Dirty render skipping

The first version re-rendered every frame unconditionally. For a TUI app that's mostly idle - waiting for the user to press a key - this wastes CPU rebuilding the same view tree and diffing the same buffer, finding nothing changed.

The wake mechanism fixes this. Three things can make a frame "dirty":

If none of these are true, the event loop skips the entire render pass and goes back to sleep. Idle CPU drops from 5-10% to near zero.

This sounds straightforward, but getting it right means every path that produces new data must set the appropriate flag. A recent bug illustrated this precisely: the stream!, text_stream!, and text_stream_with_restart! macros used plain mpsc::Sender with no wake mechanism. Tokens arrived from background threads, but the event loop never noticed - no dirty flag, no re-render. Data sat invisible until the user happened to press a key. The fix was to add a wake flag to stream handles, set by the background thread on each token, checked by the event loop alongside the other dirty sources.

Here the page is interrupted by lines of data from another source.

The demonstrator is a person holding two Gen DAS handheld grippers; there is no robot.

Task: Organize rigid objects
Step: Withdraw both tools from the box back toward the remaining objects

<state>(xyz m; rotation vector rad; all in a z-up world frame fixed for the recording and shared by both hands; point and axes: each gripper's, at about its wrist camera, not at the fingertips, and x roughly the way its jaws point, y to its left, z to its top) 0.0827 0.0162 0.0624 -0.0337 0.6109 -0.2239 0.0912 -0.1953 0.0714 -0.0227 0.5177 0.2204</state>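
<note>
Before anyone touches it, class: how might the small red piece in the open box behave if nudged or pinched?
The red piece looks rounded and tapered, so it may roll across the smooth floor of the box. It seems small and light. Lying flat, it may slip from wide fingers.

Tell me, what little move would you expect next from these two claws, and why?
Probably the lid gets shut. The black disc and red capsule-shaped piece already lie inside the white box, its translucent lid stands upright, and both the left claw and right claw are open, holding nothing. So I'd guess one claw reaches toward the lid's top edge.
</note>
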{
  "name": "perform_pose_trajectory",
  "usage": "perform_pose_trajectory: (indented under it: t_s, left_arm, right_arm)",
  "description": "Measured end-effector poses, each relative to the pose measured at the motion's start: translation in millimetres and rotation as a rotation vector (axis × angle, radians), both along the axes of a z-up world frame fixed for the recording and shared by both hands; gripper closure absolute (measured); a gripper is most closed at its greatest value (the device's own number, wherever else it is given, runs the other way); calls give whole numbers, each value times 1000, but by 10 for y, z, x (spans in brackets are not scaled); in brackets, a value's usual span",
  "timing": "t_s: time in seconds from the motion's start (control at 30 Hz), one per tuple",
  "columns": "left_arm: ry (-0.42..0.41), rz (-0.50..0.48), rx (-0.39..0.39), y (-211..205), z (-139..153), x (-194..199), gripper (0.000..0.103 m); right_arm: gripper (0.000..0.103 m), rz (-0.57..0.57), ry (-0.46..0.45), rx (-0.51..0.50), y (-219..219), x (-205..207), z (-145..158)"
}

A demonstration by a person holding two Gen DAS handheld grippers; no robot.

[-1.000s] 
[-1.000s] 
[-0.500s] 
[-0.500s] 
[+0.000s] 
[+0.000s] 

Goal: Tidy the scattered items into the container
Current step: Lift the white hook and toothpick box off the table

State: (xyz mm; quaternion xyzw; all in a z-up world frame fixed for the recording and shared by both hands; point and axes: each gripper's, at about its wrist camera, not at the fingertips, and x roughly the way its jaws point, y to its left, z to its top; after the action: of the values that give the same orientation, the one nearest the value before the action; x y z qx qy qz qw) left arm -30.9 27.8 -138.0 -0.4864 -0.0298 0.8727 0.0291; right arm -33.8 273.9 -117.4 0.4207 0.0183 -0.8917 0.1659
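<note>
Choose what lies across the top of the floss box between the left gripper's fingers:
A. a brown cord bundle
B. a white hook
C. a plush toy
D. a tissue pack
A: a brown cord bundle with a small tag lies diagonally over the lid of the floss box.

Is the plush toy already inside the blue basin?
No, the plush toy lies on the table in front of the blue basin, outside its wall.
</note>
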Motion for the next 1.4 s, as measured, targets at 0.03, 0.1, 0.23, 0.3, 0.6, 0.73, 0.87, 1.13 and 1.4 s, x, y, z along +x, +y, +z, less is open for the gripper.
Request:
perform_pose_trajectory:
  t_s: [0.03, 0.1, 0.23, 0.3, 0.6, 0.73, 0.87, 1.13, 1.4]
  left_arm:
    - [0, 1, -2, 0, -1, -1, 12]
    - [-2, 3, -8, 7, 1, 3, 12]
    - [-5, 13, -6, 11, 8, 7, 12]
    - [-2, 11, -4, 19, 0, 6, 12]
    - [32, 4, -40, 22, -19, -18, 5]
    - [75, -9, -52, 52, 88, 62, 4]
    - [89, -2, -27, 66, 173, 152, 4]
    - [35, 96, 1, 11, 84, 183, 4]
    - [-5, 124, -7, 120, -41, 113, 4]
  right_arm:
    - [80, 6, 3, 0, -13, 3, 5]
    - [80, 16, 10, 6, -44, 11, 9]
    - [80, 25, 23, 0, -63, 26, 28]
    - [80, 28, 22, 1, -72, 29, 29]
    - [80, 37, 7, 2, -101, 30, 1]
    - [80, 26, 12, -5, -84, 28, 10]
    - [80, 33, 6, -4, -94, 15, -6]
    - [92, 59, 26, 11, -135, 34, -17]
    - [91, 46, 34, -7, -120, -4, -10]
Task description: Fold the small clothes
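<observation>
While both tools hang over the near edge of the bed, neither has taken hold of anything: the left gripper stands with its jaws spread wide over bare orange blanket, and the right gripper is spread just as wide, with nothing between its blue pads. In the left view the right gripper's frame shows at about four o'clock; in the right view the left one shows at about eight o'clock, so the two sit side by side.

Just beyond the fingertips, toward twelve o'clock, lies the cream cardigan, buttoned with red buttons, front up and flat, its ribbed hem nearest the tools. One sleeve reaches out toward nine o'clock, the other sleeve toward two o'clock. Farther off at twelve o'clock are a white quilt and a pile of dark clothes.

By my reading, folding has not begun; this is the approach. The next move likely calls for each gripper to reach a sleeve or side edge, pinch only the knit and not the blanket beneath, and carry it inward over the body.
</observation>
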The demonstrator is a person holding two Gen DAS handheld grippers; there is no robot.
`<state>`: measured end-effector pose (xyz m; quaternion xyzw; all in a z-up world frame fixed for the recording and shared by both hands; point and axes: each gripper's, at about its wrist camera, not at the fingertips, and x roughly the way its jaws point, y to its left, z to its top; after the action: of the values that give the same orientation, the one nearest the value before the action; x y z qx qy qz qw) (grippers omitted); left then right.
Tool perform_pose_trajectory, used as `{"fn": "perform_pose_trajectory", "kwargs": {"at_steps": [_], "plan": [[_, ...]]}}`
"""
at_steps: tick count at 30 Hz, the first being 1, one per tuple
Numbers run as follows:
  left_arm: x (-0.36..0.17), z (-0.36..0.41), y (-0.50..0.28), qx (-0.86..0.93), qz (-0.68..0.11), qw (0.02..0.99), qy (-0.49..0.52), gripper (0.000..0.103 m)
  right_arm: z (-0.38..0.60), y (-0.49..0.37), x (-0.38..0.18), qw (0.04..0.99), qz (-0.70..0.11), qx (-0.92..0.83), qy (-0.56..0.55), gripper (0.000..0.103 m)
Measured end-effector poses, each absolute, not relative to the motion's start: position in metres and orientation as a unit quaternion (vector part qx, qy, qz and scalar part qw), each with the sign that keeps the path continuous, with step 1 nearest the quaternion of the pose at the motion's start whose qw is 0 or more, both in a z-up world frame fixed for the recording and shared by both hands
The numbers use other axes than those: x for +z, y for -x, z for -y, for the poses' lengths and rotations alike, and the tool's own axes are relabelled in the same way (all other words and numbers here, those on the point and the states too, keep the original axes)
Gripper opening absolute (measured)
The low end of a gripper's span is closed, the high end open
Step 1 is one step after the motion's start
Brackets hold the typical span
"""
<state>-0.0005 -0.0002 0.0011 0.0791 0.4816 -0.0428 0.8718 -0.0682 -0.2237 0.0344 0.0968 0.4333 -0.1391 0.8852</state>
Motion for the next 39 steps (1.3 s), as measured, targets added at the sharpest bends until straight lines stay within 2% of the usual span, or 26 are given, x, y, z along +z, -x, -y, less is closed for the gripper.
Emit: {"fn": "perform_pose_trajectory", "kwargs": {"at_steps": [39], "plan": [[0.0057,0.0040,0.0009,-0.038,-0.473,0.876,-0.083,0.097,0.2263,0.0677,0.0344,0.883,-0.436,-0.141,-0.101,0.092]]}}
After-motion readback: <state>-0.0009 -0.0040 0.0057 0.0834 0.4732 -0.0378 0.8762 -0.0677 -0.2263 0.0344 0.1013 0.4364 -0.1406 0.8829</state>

Every new data path into the render loop is a potential wake bug. The pattern is always the same: data arrives, flag is set, loop wakes, frame renders. Miss the flag and you get stale screens. It's the kind of invariant that's easy to state and easy to violate.

What's next

The architecture is stable, but there's room to grow. Component-level memoization would let subtrees skip re-evaluation when their inputs haven't changed - not needed yet at TUI scale, but the component identity mechanism is already in place to support it. Layout caching would avoid recalculating constraints that haven't changed. And there's a model layer question: ports and reducers hint at state that doesn't belong to any one component - a database handle, a network connection, a shared resource. use_context partially addresses this, but a standalone store that lives outside the component tree may eventually be needed.

The lesson from the past year is that each of these changes was motivated by a concrete failure, not a theoretical concern. Index-based hooks were removed because they caused panics. Channels were added because applications needed external data. Effects were added because side effects during render caused bugs. Error boundaries were added because external sources crash. The architecture evolves by hitting walls and finding doors.